Doreen (Dori) Lenz Holte


  1. I'm absolutely floored that a professional would make a statement like that. A doctor can cause harm if the wrong medicine is given, a teacher can cause harm if the wrong methods are used to teach, a parent can cause harm if the wrong techniques are used with their children. Would anyone deny those statements? I doubt it - and so how could anyone deny that an SLP could in fact do harm to a child? The scariest part is wondering how many SLP's out there actually believe that nothing they do could have a negative effect.

  2. Thank you for your response. It was a scary comment and you are absolutely right -- the scenarios where harm can occur are endless when it comes to children. I do believe that many professionals (in many professions)are acutely aware of the potential for harm and conduct their interactions accordingly. I also believe that the harm done by most is unintentional -- but harm none-the-less. Hopefully they are listening...

  3. I agree, Doreen - unintentional harm reminds me of the saying: "The road to hell is paved with good intentions"...

  4. Thank you for your comment Peter -- speech therapists who insist that equipping children with speech tools is a must in therapy are doing what they have been told is evidence-based best practice. Hopefully my book will help them to understand the unintended consequences!
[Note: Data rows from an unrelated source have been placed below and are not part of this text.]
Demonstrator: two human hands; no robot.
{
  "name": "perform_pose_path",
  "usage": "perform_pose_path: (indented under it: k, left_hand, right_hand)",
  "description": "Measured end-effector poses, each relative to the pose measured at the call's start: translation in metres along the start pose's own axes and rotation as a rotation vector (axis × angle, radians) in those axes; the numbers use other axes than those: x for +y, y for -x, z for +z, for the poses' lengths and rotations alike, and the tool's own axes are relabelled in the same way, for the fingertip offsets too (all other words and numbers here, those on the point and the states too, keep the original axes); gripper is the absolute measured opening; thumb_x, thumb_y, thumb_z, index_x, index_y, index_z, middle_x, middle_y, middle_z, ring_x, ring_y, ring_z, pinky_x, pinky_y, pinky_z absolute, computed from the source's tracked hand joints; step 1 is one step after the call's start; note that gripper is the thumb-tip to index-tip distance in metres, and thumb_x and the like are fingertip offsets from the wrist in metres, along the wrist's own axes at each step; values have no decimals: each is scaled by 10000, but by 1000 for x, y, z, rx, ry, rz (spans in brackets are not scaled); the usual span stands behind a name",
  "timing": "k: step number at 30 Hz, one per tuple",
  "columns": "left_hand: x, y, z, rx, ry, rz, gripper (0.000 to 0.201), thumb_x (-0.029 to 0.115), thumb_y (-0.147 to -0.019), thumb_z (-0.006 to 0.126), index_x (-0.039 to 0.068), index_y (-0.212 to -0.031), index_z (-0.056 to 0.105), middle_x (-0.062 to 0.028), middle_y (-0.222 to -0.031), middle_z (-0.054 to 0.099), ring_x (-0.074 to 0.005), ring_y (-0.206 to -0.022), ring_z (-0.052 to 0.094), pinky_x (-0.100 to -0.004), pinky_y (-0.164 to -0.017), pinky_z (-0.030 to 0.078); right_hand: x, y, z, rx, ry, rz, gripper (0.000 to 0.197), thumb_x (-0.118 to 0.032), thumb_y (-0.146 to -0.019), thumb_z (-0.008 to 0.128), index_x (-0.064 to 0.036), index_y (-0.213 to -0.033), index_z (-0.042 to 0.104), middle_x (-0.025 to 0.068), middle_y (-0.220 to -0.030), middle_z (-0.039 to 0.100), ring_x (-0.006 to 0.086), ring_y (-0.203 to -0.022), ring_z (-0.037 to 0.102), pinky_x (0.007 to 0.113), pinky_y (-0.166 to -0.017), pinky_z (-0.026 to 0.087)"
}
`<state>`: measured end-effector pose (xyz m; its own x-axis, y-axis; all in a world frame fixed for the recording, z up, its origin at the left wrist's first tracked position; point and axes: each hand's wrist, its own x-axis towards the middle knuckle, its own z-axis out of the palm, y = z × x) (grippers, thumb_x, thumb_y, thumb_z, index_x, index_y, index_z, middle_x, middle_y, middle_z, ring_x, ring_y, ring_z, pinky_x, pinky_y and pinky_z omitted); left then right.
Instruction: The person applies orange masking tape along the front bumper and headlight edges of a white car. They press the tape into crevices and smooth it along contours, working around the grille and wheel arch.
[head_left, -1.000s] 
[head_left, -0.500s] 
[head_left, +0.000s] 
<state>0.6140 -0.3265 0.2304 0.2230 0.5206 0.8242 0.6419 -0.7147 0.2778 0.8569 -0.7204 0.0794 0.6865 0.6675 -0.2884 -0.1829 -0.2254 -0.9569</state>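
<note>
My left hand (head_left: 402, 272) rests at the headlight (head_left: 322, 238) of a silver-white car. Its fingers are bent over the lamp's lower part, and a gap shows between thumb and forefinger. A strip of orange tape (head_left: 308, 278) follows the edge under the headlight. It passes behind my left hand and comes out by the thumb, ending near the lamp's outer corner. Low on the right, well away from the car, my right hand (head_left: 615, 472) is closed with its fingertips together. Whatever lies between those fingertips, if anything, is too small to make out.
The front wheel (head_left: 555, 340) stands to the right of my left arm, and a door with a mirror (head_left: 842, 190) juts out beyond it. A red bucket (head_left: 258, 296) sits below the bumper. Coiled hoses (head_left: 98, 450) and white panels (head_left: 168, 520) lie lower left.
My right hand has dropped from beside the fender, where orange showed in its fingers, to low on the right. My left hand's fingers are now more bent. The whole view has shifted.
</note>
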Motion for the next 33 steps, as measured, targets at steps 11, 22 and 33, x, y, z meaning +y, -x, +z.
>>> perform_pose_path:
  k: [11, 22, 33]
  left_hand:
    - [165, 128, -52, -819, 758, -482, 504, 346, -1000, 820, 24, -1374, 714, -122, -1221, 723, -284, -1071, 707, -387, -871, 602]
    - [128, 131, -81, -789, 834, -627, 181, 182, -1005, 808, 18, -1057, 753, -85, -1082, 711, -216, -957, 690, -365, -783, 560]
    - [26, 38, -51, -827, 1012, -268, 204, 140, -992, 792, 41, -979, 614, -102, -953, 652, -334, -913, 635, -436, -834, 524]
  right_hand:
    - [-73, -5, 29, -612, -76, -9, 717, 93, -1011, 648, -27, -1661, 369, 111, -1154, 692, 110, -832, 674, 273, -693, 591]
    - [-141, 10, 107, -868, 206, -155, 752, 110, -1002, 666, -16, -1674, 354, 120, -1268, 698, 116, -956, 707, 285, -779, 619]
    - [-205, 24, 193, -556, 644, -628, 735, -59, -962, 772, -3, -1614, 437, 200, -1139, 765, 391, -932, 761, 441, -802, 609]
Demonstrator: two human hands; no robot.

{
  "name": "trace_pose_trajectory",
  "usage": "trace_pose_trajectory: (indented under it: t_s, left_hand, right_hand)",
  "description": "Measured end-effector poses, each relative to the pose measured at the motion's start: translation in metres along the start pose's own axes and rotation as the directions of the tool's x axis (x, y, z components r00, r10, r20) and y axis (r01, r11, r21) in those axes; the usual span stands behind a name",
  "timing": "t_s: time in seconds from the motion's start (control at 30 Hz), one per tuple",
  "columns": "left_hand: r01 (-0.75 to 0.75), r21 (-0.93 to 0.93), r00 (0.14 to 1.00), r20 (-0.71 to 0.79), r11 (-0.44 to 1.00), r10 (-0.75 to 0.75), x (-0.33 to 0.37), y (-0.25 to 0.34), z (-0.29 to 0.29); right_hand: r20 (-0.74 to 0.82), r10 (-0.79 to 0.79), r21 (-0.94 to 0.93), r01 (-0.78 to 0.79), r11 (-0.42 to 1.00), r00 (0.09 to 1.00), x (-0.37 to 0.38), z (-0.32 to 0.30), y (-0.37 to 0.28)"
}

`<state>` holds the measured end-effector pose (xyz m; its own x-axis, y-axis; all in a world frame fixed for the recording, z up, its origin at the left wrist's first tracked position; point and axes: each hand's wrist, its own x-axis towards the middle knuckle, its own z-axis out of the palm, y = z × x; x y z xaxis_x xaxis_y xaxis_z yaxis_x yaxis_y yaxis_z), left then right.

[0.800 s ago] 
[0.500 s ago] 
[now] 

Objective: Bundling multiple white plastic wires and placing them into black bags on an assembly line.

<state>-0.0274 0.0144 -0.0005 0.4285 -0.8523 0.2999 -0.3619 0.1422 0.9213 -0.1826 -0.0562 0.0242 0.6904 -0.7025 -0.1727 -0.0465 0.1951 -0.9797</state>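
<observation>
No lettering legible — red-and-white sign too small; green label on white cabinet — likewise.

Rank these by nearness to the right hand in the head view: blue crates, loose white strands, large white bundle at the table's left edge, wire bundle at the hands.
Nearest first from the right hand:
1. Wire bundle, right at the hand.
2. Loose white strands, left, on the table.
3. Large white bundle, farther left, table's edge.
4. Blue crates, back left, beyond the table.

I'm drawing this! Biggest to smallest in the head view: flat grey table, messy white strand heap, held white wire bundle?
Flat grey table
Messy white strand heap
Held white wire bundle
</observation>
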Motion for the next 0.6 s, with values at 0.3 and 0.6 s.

Over 50 speech therapists have connected with me since the book was published -- resonating and agreeing with the message and grateful for the hopefully progress is being made...thanks again..

  5. "Evidence-based best practice" is another concept which makes me uncomfortable, as it implies a strict, pure scientific approach. In science that's a wonderful ideal, but I'm not sure if it should apply to stuttering. Stuttering contains elements which are not easily boxed into purely scientific compartments, eg. the stress component and the psychological component. For example, the relapse problem with adults who stutter: there's a theory that stuttering relapse can be the result of the 'stuttering subconscious' reacting against newfound fluency. The 'stuttering subconscious' is used to stuttering and rejects attempts to get fluent because it prefers the stuttering status quo. I think this is a wonderful theory, but will it be accepted by therapists? No, because it is very difficult if not impossible to get the necessary evidence so as to create an "evidence-based best practice" based on this theory. Speech therapy limits and retards itself by insisting on "evidence-based best practice".
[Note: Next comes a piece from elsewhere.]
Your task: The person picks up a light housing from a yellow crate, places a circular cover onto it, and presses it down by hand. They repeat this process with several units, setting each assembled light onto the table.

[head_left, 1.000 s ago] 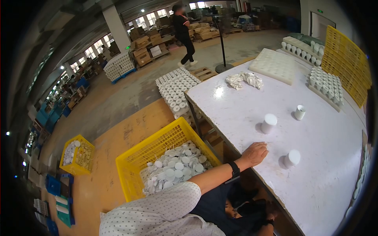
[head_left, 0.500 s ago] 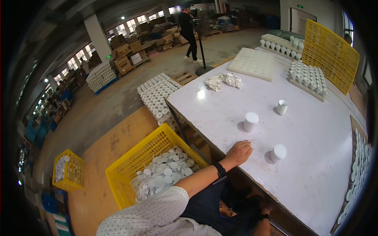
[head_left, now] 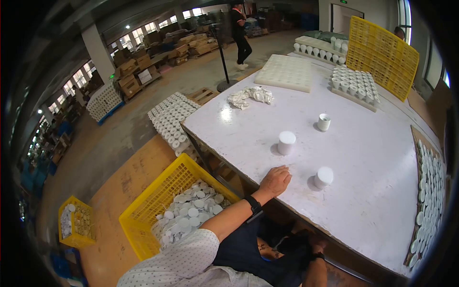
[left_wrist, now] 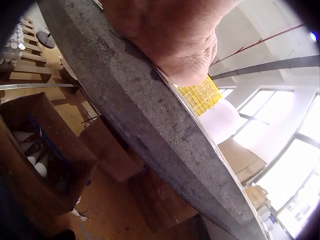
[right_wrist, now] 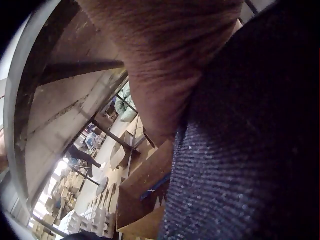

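My left hand [head_left: 276, 181] rests on the near edge of the white table [head_left: 239, 136], fingers relaxed and holding nothing. In the left wrist view, the base of that hand [left_wrist: 175, 40] lies over the table edge. Beyond the fingertips stands a white capped cylinder [head_left: 286, 142], with a second capped cylinder [head_left: 324, 177] to the right. Farther back is a small open-topped white cup [head_left: 324, 122]. My right hand [head_left: 318, 246] is low by my lap, below the table edge; its fingers are hidden. Dark trousers [right_wrist: 235, 165] lie right against it in the right wrist view.
A yellow crate [head_left: 138, 210] of white discs stands left of my arm. On the table are crumpled wrapping [head_left: 251, 96], a foam tray [head_left: 284, 72], a tray of white cups [head_left: 355, 86], an upright yellow crate [head_left: 380, 55] and a board of discs [head_left: 428, 201]. A person [head_left: 240, 36] is in the background.
The head view has turned right, so the table and crates sit farther left in it. The background person has passed to the right of the stand's pole. My left hand stays on the table edge.
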### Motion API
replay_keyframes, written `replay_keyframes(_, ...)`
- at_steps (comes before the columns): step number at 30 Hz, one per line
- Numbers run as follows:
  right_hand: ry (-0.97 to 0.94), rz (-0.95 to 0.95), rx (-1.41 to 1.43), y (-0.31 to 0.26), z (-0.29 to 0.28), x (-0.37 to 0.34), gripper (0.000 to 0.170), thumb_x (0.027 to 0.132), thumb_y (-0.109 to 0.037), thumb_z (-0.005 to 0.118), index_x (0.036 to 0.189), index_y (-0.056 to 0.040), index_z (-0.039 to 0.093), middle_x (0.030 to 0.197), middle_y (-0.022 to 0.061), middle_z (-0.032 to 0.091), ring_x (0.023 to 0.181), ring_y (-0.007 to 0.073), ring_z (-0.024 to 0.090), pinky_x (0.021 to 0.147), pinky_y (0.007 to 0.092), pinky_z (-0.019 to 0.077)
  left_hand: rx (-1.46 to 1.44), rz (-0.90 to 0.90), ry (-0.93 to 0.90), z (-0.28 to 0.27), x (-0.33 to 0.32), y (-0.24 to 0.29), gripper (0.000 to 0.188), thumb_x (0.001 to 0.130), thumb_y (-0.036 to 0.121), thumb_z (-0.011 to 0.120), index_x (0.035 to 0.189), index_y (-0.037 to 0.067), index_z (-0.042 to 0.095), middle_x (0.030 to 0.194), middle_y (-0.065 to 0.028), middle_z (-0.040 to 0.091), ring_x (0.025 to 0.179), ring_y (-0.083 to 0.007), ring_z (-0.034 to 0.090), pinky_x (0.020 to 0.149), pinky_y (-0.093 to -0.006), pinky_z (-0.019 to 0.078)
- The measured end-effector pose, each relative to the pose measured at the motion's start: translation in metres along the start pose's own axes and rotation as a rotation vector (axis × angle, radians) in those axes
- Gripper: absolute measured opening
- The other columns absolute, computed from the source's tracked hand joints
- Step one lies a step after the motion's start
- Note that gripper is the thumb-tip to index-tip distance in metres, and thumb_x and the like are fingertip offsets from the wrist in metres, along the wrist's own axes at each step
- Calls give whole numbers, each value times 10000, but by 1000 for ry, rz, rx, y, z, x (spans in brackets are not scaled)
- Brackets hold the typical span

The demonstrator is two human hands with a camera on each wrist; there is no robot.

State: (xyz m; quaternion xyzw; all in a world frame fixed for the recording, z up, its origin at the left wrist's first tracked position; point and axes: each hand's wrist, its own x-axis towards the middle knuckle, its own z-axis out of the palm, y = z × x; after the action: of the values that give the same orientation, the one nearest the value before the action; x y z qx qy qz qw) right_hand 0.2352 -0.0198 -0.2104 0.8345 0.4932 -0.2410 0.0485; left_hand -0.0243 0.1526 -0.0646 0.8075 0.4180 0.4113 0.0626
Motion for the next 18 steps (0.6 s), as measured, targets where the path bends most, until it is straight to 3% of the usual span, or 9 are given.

  6. I totally agree -- especially with "speech therapy limits and retards itself by insisting on "evidence-based best practice." Even worse -- it's not the only example. So many people have pointed out parallels in other fields after reading my book. I also find "the stuttering subconscious" an interesting idea. Are you familiar with Bob Bodenhamer and neurolinguistic programming?

  7. I unfortunately only have a very sketchy idea of Dr Bodenhamer's NLP school of thought. The "stuttering subconscious" was, as far as I know, first propounded by another maverick expert, Dr Martin F. Schwartz, of the National Center for Stuttering (in New York) and formerly a research professor before he retired. I can strongly recommend his last book, Stutter No More, which can be read for free at his website at Dr Schwartz is probably the most controversial of all the stuttering experts. He is now writing another book. His theory is that stuttering is struggle behavior resulting from stress-sensitive vocal cords that tend to "lock" when in stress. He first suggested this idea in the 70s in his book "Stuttering Solved". I believe that he is correct and that he has indeed identified the cause of stuttering. The whole story of how he has been treated by the speech therapy establishment, and the extreme negative reaction to his ideas, must still be told. His treatment, however, is not a miracle cure and requires lots of work. I attended one of his courses in the 80s, and it changed my life, though it was hard work.